In 2014, 19-year-old Colette Buser found herself without a summer job—not because she hadn’t looked (a local camp wanted to hire her), but because the previous summer her employment contract had stipulated that she could not work as a counselor for another local camp for at least a year.
Non-compete agreements, such as those signed by Colette, have been used for years to prevent key salespeople, engineers, and executives from leaving to join or found a rival company. But they appear to have become increasingly common for all employees. The rationale for these restrictions has been that they help firms to protect valuable knowledge. When pressed for an explanation of how he could block a teenager from finding a summer job, camp owner Joe Kahn told the New York Times, “Our intellectual property is the training and fostering of our counselors… It’s much like a tech firm with designers who developed chips: You don’t want people walking out the door.”
Colette’s story illustrates the costs that non-competes can impose on employees. Workers subject to non-competes have less career flexibility, earn less, and may need to move to a different industry or state (such as California, which will not enforce non-competes) to find a job. Non-competes also act as a brake on entrepreneurship, a key to innovation and economic growth.
The White House has recently issued a call to action on non-compete agreements, encouraging states to change their enforcement of them in three ways:
- to limit their use for low-wage employees;
- to require employers to include these agreements with job offers; and
- to penalize firms that impose overly restrictive agreements on their employees.

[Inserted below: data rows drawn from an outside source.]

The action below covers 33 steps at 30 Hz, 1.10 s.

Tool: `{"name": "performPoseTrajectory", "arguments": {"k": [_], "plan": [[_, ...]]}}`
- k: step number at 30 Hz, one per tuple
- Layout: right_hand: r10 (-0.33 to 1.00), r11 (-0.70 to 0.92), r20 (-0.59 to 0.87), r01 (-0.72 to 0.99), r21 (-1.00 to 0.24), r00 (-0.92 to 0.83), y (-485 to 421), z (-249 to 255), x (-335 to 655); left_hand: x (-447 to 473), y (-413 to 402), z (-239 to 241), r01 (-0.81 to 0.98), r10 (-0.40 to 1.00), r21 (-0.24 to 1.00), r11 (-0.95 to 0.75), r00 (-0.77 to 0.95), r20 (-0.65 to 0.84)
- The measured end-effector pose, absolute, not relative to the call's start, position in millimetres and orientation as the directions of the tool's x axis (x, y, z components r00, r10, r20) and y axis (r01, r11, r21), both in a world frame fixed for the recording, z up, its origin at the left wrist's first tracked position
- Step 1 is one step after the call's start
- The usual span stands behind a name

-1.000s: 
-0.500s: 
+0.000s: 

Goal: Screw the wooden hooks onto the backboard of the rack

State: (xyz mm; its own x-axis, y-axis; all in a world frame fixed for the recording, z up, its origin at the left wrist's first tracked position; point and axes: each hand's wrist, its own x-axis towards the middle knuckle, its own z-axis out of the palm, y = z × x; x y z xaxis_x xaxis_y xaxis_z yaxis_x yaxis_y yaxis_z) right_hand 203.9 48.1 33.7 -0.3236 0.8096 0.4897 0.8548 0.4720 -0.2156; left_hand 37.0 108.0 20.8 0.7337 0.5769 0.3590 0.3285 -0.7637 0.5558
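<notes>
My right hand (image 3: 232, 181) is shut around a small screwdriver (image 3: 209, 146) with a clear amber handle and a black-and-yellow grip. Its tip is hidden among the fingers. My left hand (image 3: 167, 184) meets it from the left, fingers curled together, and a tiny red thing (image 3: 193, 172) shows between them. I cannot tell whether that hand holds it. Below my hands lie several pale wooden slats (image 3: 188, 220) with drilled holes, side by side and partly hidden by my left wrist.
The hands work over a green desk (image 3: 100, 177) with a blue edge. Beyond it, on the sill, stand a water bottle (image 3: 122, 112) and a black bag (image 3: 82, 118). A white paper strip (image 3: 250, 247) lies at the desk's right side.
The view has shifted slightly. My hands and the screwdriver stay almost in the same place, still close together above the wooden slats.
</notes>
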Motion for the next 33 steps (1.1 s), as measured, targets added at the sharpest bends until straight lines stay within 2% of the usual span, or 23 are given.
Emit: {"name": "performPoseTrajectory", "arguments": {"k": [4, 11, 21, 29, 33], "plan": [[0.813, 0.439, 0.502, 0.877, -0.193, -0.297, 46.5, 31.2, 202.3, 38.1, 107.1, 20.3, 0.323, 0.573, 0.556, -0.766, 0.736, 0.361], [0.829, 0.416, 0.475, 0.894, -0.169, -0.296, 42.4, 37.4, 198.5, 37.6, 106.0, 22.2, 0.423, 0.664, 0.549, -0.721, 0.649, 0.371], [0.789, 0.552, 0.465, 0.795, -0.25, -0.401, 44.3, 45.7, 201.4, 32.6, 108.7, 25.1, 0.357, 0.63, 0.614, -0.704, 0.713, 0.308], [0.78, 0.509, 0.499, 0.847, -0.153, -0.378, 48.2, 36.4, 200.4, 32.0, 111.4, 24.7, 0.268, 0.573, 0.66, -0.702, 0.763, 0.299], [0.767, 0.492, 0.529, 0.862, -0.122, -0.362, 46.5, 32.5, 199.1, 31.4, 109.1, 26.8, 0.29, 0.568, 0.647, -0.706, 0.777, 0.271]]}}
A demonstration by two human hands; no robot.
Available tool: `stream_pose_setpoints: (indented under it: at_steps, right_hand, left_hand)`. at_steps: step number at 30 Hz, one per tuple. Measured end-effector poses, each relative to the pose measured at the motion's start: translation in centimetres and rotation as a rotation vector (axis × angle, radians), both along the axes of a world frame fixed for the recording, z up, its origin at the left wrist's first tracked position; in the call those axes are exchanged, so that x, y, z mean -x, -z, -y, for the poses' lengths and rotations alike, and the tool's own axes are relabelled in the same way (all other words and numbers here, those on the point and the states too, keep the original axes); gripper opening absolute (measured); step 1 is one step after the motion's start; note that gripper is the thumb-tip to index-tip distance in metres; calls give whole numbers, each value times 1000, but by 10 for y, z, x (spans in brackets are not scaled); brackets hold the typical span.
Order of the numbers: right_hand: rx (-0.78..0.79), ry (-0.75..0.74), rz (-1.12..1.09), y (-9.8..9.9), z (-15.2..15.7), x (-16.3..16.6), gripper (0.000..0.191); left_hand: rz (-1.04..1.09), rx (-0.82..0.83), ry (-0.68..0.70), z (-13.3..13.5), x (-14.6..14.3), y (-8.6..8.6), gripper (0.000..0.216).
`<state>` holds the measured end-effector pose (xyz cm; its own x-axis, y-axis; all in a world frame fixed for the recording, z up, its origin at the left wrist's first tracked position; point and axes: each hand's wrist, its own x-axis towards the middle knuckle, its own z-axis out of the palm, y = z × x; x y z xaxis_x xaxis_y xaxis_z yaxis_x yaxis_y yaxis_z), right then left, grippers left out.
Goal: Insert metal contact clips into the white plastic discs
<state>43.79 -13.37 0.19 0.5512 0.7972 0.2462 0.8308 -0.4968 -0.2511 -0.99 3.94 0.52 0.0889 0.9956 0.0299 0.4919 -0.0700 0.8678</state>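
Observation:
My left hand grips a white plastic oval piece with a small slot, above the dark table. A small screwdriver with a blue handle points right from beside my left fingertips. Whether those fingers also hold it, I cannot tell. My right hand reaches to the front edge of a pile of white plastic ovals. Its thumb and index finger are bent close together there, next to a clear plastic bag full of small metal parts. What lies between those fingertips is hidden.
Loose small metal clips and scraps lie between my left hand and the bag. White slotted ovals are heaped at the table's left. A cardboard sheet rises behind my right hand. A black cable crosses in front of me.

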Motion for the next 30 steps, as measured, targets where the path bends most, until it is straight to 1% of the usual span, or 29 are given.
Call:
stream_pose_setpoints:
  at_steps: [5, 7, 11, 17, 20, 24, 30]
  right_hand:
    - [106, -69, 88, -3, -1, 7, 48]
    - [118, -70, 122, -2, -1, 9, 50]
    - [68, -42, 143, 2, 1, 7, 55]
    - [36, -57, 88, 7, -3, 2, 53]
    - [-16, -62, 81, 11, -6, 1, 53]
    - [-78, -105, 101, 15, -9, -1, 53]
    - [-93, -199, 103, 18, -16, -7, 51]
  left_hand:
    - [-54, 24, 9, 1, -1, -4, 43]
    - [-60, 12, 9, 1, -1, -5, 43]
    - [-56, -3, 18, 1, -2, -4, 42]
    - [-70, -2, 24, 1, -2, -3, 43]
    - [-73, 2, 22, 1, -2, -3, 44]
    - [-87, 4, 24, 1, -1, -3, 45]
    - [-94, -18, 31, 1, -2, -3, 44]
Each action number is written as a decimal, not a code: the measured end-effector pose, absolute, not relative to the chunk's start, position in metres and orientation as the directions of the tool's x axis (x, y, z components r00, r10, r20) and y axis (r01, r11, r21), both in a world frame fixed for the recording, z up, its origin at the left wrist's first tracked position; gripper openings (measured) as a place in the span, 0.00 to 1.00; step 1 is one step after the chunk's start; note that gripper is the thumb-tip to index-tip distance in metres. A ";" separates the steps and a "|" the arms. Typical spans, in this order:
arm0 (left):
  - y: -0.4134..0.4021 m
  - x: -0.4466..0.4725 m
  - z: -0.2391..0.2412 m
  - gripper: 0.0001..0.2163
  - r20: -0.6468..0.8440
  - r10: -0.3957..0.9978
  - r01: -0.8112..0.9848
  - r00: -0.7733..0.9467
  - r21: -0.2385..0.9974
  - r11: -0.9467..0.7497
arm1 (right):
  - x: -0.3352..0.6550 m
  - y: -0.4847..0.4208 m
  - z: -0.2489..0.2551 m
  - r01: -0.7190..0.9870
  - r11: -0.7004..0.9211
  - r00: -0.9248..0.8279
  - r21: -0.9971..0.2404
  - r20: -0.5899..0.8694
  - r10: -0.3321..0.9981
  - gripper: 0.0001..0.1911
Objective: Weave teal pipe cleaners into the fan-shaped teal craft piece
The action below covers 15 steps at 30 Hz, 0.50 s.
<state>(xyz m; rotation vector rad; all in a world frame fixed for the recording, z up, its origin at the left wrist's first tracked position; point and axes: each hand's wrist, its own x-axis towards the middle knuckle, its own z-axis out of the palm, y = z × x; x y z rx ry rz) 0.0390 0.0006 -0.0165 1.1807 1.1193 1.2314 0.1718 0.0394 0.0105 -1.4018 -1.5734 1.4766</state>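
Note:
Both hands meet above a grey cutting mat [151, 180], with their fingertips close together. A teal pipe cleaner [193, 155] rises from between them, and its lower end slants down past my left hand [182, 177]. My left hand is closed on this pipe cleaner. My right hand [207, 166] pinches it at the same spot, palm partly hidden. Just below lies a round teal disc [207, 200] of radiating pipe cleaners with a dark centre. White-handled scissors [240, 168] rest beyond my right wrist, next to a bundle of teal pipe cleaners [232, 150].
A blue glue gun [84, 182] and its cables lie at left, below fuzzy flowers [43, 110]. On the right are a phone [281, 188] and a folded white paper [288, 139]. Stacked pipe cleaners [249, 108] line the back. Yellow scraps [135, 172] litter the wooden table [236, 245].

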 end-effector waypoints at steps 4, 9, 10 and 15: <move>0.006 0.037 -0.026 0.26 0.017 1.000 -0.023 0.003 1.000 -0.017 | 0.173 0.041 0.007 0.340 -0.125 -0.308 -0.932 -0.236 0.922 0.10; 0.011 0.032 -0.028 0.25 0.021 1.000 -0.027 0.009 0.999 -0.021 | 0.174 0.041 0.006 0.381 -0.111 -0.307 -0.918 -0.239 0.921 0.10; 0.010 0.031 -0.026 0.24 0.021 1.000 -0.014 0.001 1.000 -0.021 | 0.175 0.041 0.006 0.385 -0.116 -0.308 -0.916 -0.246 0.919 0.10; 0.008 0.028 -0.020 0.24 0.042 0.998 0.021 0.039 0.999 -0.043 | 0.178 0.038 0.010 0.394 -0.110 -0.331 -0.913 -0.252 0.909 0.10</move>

As social scientists who have studied non-compete agreements for more than a decade each, these proposals seem sensible to us.

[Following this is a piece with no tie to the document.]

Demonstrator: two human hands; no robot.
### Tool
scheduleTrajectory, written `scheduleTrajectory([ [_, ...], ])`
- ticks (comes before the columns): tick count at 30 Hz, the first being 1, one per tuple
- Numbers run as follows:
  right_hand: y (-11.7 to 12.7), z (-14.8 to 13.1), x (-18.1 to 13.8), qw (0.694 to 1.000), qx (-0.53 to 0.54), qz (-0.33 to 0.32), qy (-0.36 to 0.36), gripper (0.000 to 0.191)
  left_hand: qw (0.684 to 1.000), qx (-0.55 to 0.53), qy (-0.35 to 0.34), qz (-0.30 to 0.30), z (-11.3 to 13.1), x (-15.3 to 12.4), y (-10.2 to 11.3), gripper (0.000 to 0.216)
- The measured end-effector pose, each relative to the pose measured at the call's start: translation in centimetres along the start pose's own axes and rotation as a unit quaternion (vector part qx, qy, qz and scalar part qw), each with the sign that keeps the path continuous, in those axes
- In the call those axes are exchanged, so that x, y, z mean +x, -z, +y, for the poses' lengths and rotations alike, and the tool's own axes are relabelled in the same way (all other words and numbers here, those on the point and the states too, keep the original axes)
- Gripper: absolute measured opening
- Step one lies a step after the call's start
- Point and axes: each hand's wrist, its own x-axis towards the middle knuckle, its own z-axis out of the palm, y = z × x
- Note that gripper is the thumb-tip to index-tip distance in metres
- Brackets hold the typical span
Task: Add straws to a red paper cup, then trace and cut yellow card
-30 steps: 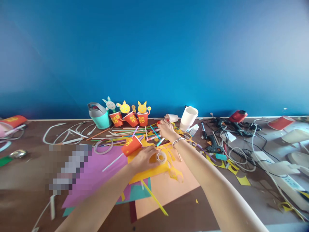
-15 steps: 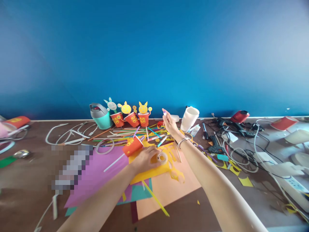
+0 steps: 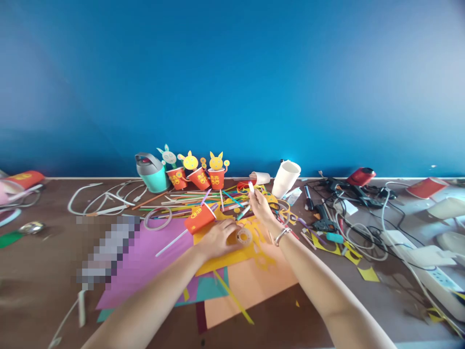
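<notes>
My left hand [image 3: 218, 237] lies with its fingers curled round a roll of clear tape [image 3: 244, 236], which rests on a sheet of yellow paper [image 3: 214, 259] with cut-out gaps. Pinched upright in my right hand [image 3: 262, 207] is a small white marker [image 3: 251, 187] with a purple end. This hand is above the right part of the yellow sheet. Just behind my left hand, a red paper cup [image 3: 199, 219] lies tipped over, with a white stick [image 3: 171, 243] beside it. Purple paper [image 3: 145, 261] and peach paper [image 3: 269, 276] spread underneath.
Along the wall stand a teal jug [image 3: 152, 177], red cups with paper animals [image 3: 217, 178] and a white cup [image 3: 286, 178]. Coloured sticks [image 3: 185, 198] lie in front. On the right are a glue gun [image 3: 323, 219], tangled cables and a power strip [image 3: 441, 278].
My right hand has come down and nearer, bringing the marker lower towards the yellow paper. My left hand and the tape roll have stayed in place.
</notes>
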Motion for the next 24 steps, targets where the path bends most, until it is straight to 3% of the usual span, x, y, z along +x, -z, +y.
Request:
scheduleTrajectory([
  [13, 0.0, 0.3, -0.3, 1.0, -0.023, -0.011, -0.003, 0.042, 1.0, -0.013, 0.002, 0.001, 0.0, -0.1, -0.1, 0.043],
  [20, 0.8, -0.2, -0.4, 0.99, -0.111, -0.028, 0.085, 0.026, 1.0, -0.017, 0.01, -0.002, 0.1, -0.1, 0.0, 0.043],
  [24, 0.7, -0.5, 0.1, 0.954, -0.236, -0.09, 0.159, 0.027, 1.0, -0.015, 0.009, 0.002, 0.0, -0.1, 0.1, 0.044],
])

Our own research, as well as that of others, has examined how companies use—and abuse—these contracts. Employers, for example, often require non-compete agreements not just for executives but for all employees, even those such as Colette, who probably have few trade secrets that they could bring to rivals. Forty-three percent of the engineers in the U.S. report having been subject to a non-compete agreement, and a recent survey suggests that they may cover 18% of workers nationwide—30 million people. While executives can hire lawyers to protect their interests, low-wage workers often have little recourse if their former employers sue them.
Companies frequently spring these agreements on people only after they have turned down their other employment opportunities, sometimes not until their first day on the job, and portray them as routine legalese. In a recent survey, 70% of engineers nationwide reported that they did not learn of being expected to sign a non-compete agreement until after they had accepted their jobs. Workers moreover often do not realize the implications of what they have signed until it prevents them from moving to another firm. For the company, however, restricting the mobility of employees helps to keep costly turnover— and wages—down.

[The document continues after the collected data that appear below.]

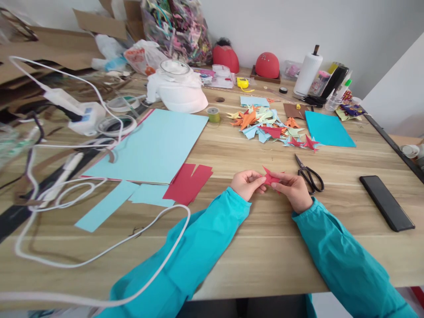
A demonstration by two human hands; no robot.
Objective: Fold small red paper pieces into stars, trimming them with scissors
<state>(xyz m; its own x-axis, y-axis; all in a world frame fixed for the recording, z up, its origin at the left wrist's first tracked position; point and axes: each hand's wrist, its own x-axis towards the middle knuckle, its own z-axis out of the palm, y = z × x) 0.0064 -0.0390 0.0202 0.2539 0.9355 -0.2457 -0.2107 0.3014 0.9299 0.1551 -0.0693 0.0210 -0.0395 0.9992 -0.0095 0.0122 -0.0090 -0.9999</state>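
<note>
A small folded piece of red paper (270, 178) with pointed tips is held between both hands, just above the wooden table. My left hand (249, 183) pinches its left side with thumb and fingers. On the opposite side, my right hand (294, 189) grips it the same way. Fingers cover part of the paper, so its full shape is hidden. Black-handled scissors (310, 176) lie close to my right hand. Beyond the hands is a heap of folded paper figures (260, 123) in orange, blue, yellow and red. Cut red paper pieces (188, 183) rest left of my left hand.
Light blue sheets (159, 143) and blue strips (102, 206) lie on the left. A white cable (99, 265) loops across the left front. A phone (387, 203) lies at right, a bright blue sheet (329, 129) behind. A thread spool (213, 115) stands mid-table.
</note>
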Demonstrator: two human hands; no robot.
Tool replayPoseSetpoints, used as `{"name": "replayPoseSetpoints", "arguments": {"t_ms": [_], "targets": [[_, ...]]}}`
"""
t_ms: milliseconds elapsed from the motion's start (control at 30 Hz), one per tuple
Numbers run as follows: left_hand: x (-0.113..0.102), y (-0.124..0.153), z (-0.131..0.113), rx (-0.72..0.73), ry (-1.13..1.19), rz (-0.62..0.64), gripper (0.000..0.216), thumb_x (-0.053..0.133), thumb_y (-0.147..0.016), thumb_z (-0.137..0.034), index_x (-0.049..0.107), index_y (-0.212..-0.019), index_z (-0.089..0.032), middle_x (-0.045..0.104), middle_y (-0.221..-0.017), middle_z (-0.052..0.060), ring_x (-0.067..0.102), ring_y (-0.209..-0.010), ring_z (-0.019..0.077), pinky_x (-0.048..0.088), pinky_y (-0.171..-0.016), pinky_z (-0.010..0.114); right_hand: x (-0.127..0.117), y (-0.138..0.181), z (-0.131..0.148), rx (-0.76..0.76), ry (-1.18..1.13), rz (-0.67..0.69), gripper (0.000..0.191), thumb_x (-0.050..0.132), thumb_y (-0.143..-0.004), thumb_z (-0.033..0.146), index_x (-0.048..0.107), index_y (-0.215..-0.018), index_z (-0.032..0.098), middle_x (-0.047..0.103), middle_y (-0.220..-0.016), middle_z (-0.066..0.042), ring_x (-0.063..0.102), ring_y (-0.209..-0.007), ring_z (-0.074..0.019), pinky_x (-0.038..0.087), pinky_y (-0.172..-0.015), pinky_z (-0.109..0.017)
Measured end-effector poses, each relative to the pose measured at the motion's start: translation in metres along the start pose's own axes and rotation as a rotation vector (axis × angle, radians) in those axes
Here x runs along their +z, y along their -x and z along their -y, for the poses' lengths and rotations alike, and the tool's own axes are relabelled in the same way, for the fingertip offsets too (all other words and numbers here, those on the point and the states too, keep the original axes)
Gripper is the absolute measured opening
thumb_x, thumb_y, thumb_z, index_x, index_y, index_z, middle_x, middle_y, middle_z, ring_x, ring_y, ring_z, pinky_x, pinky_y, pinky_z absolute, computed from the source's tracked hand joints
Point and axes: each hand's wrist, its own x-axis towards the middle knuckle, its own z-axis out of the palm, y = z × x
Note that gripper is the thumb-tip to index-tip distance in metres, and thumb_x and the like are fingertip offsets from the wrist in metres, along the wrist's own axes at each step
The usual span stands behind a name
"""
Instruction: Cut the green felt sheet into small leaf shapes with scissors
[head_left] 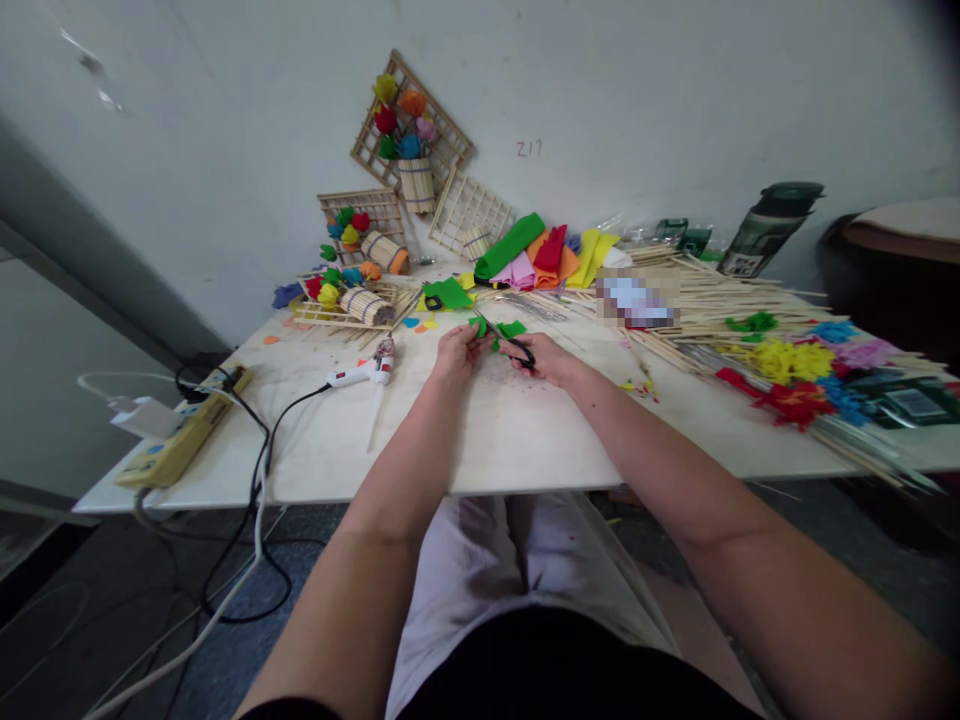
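Observation:
Over the middle of the white table (525, 440), my right hand (546, 360) is closed round the black handles of a pair of scissors (517, 348). The blades point up and left, toward my left hand (459, 354). Between the fingers of that left hand is a small piece of green felt (480, 327), right by the blades. Another green scrap (512, 329) lies just behind the scissors. Farther back rests a larger green felt sheet (448, 293) with a black round item on it. How far the blades are apart is too small to tell.
A glue gun (367, 368) lies left of my hands, its cord running to a yellow power strip (184, 430). Felt rolls (517, 255), flower-basket crafts (360, 300) and many wooden sticks (720, 295) line the back. Red felt flowers (795, 402) and a dark bottle (772, 230) are at right.

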Motion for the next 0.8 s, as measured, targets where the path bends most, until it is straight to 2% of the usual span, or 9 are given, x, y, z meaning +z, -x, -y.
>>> {"name": "replayPoseSetpoints", "arguments": {"t_ms": [133, 267, 400, 633, 800], "targets": [[0.0, -0.001, 0.001, 0.006, -0.007, -0.007, 0.012, 0.068, -0.076, -0.011, 0.058, -0.071, -0.015, 0.069, -0.072, 0.005, 0.072, -0.081, 0.02, 0.057, -0.082, 0.032, 0.001, 0.003, 0.002, 0.011, 0.001, -0.002, 0.017, 0.071, -0.078, 0.027, 0.059, -0.078, 0.015, 0.049, -0.05, 0.006, 0.037, -0.033, -0.0034, 0.022, -0.031, -0.015], [-0.001, 0.0, 0.001, 0.022, -0.006, -0.002, 0.015, 0.064, -0.079, -0.008, 0.056, -0.068, -0.014, 0.068, -0.068, 0.004, 0.071, -0.07, 0.0163, 0.057, -0.077, 0.03, 0.003, 0.006, 0.005, 0.015, -0.03, 0.004, 0.015, 0.069, -0.08, 0.026, 0.059, -0.078, 0.015, 0.048, -0.049, 0.006, 0.037, -0.034, -0.0033, 0.024, -0.031, -0.014], [0.0, 0.001, 0.0, 0.018, -0.009, 0.013, 0.018, 0.065, -0.078, -0.007, 0.054, -0.066, -0.015, 0.067, -0.065, 0.002, 0.068, -0.062, 0.0129, 0.057, -0.071, 0.026, 0.004, 0.009, 0.008, 0.028, -0.042, -0.002, 0.021, 0.073, -0.077, 0.031, 0.059, -0.078, 0.015, 0.048, -0.048, 0.006, 0.038, -0.034, -0.0034, 0.025, -0.031, -0.014], [-0.001, 0.002, 0.001, 0.016, -0.023, 0.057, 0.021, 0.068, -0.077, -0.008, 0.054, -0.062, -0.014, 0.067, -0.066, 0.003, 0.067, -0.061, 0.0135, 0.055, -0.073, 0.029, 0.004, 0.011, 0.008, 0.008, -0.033, 0.01, 0.033, 0.078, -0.072, 0.041, 0.057, -0.077, 0.015, 0.05, -0.048, 0.006, 0.04, -0.034, -0.0033, 0.022, -0.031, -0.015], [0.0, 0.003, 0.001, 0.013, -0.044, 0.051, 0.022, 0.069, -0.077, -0.009, 0.053, -0.062, -0.014, 0.068, -0.067, 0.004, 0.066, -0.06, 0.0139, 0.055, -0.07, 0.029, 0.004, 0.011, 0.01, 0.001, -0.041, 0.007, 0.036, 0.08, -0.069, 0.042, 0.057, -0.076, 0.015, 0.049, -0.048, 0.006, 0.039, -0.034, -0.0035, 0.021, -0.031, -0.016]]}}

In some states, so-called “blue pencil” provisions allow judges to reduce the term or scope of a non-compete—say, from five years to one—rather than rendering an up-or-down decision. But this option encourages companies to require their employees to sign overly restrictive agreements. In the rare event that the case goes to court, the judge might reduce the terms, but in the majority of cases the firm enjoys the chilling effect of a stricter contract.
The White House proposals would limit these practices. But the use of non-compete agreements should also concern those not covered by a non-compete and those who do not necessarily see any injustice in the current system.
Research has consistently found that the enforcement of these agreements impede entrepreneurship and slow economic growth.
Some states, such as California and North Dakota, will not enforce almost any non-compete agreements, while others vary in what they allow. Other states, such as Michigan, have changed their policies over time. Our research has used these differences to determine how the enforcement of non-compete agreements affects the economy.
States that enforce non-compete agreements and those that enforce them more strictly have fewer startups. Entrepreneurs usually have prior experience in the industry they enter, or in a closely related one; non-compete agreements can thus prevent them from striking out on their own. Even if they can found their own firms, these agreements hamper their ability to hire early employees. As a result, a dollar of venture capital goes further—in terms of creating more jobs and more economic growth—in states that restrict the enforcement of non-compete agreements. Some of our research indicates that venture capital creates two to three times as much economic growth in regions that do not enforce these agreements as it does in regions that do.
States that enforce non-compete agreements also suffer from a brain drain, with sought-after employees leaving states like Massachusetts, which enforce non-competes strictly, for states like California, which do not. Many of the students we teach at MIT and Yale to move to California for this very reason. The enforcement of non-compete agreements therefore imposes an economic cost on all of us. We support these reforms not so much because they might help to right some of the wrongs associated with non-competes—though they should help to do that as well—but because they would promote economic growth.